The rise in educational attainment—especially among women—has contributed to later and fewer births. Lengthy periods spent in education and the desire to establish a stable career before raising children have led many to postpone parenthood into their late thirties or beyond. The perceived “opportunity cost” of childbearing, particularly for those with demanding careers, influences decisions. The potential loss of income, stalled career advancement, and lack of family-friendly workplace policies further complicate the decision to have children.

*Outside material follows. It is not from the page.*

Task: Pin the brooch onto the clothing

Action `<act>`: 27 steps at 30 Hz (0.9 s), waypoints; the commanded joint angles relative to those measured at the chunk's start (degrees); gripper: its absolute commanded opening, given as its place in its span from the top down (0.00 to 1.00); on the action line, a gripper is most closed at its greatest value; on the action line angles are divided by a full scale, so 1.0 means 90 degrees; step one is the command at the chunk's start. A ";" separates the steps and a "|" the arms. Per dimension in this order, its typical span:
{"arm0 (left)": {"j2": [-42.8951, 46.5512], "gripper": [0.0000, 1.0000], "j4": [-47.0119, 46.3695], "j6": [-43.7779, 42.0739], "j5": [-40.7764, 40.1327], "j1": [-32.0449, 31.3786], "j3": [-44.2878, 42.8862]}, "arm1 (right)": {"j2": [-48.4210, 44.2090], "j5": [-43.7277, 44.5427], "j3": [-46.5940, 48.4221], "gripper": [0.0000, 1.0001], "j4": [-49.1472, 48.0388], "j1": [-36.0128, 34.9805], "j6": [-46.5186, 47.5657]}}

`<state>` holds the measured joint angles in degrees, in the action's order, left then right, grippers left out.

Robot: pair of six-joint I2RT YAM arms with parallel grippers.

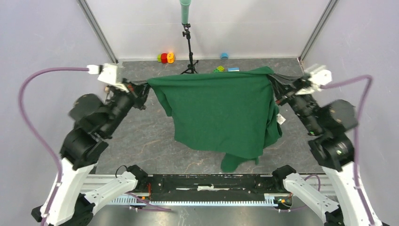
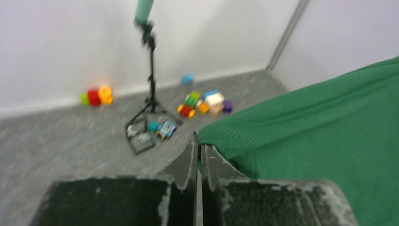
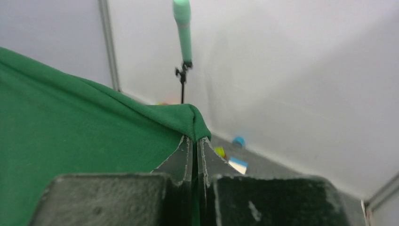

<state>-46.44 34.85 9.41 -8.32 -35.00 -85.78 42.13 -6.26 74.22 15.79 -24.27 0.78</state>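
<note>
Dark green soft T-shirt [image 1: 219, 113] hangs spread between left pincer [image 2: 198, 141] and right pincer [image 3: 194, 139], both clenched on its top edge; the spreading step probably next calls for lowering it flat onto the grey counter [image 1: 141, 136].

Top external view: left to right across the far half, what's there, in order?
Left gripper → red, yellow and green toy cluster → black tripod stand with teal pole → small blue round piece → right gripper. Both grippers clamp the large dark green fabric T-shirt, spanning the middle.
</note>
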 commanded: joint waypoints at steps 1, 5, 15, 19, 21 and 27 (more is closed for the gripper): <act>-0.0645 0.98 0.0354 0.0239 -0.2455 0.0275 0.1333 | 0.0567 0.1875 -0.1255 1.00 -0.0813 0.0197 0.0305; -0.1297 0.91 0.0493 0.1319 -0.2151 0.0866 0.2320 | 0.1720 0.1808 -0.1885 0.66 -0.0869 0.0202 0.0087; 0.0177 0.08 0.0137 0.2247 -0.0648 0.0862 0.4176 | 0.0945 0.1942 -0.3744 0.02 -0.0108 0.0207 -0.0410; 0.0324 0.03 -0.0002 0.2939 0.0241 0.0862 0.4876 | 0.0738 0.2709 -0.4508 0.02 0.0310 0.0206 -0.1024; 0.0200 0.02 0.0000 0.3213 0.0504 0.0844 0.5186 | 0.0720 0.2991 -0.4843 0.02 0.0401 0.0231 -0.1291; -0.0018 0.02 0.0415 0.3713 0.0406 0.0449 0.5692 | 0.0623 0.2637 -0.5375 0.02 0.0394 0.0852 -0.1808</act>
<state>-47.35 37.30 36.69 -5.98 -28.53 -35.79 48.75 17.04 27.11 19.86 -20.40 -10.57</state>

Social and Psychological Factors

Societal expectations, the pressure to be a “perfect” parent, and exposure to intensive parenting norms on social media can create overwhelming barriers. Many report not feeling “ready” emotionally or mentally to take on the responsibility. The uncertainty of finding a suitable partner, weakened social support systems, and anxieties about the stability of long-term relationships also deter young adults from starting families.

Broader Concerns: Future Uncertainty

Concerns about the future play a significant role. Worries about climate change, political instability, and the health and safety of future generations have prompted some to intentionally opt out of parenthood. For a growing minority, the choice to remain childfree reflects not just personal preference, but apprehension about the world their children would inherit.

Is This Trend Here to Stay?

Demographers suggest that as long as these economic, social, and cultural factors remain, birth rates are unlikely to rebound quickly. Even robust policy interventions—such as financial incentives or expanded parental leave—may do little to reverse the trend if young adults’ underlying priorities and perceptions remain unchanged.

In summary: Young adults skipping parenthood is not about indifference, but a result of financial realities, evolving values, and rational responses to today’s challenges. This generational choice is changing families, economies, and how we define adulthood itself.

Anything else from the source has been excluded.